I'm somewhat surprised by the dismissive tone here on the comments page. They may not be doing it well, and maybe they are grandiose, but why is it so ridiculous for them to want to explore the idea of making women's health care something women can do on their own? Maybe they won't get there, and lack the medical training, but thinking that all women around the world have access to trained medical practitioners is naive. I live in a state where women in the southern part have to drive at least 2 hours to get a safe abortion. Not a small obstacle when you add in required childcare, loss of income, difficulty getting time off-- especially when it requires 2 separate visits here b/c of oppressive laws. Some procedures CAN be done without medical professionals (menstrual extraction, for example). And maybe this exploration will lead to innovation down the road.
posted by bluespark25 at 2:58 AM on September 22, 2015 [3 favorites]
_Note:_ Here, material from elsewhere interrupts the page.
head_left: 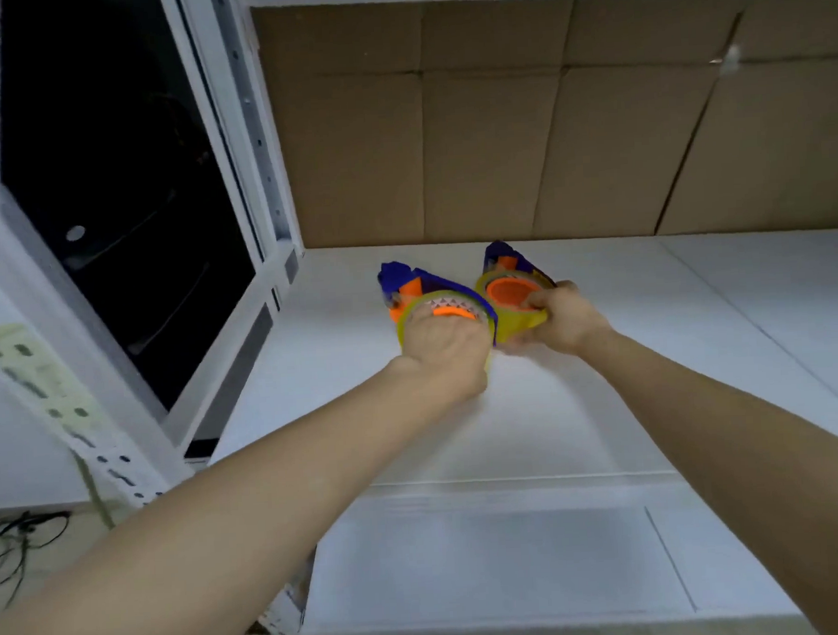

Also, I didn't mean to focus on abortion only. The speculum with the light would be very useful for a colposcopy: medical diagnostic procedure to examine an illuminated, magnified view of the cervix and the tissues of the vagina and vulva. To name one thing.

Mentioned above, but where is the STEM/women should be engineers excitement and support?
posted by bluespark25 at 3:18 AM on September 22, 2015 [2 favorites]


With the potential for massive funding cuts to Planned Parenthood, and Somewhat Reasonable GOP Candidates (TM) like Jeb! saying we're already spending too much on women's health care, gearing up for a DIY movement doesn't sound like a bad idea.

If we're heading into a Margaret Atwood future rather than a William Gibson future, I'm grateful people are preparing.
posted by Cookiebastard at 7:35 AM on September 22, 2015 [1 favorite]


Tinkering around with toys is great, but it's a hobby for the privileged. I share that hobby, or at least some very similar ones, which is one reason I know it's not a practical answer for the underserved.

They're doing the best they can with the skills, tools, and resources they have available. Sure, the big issue is to fix systemic poverty, inequality, and health care. In the meantime, they'll do what they can with this.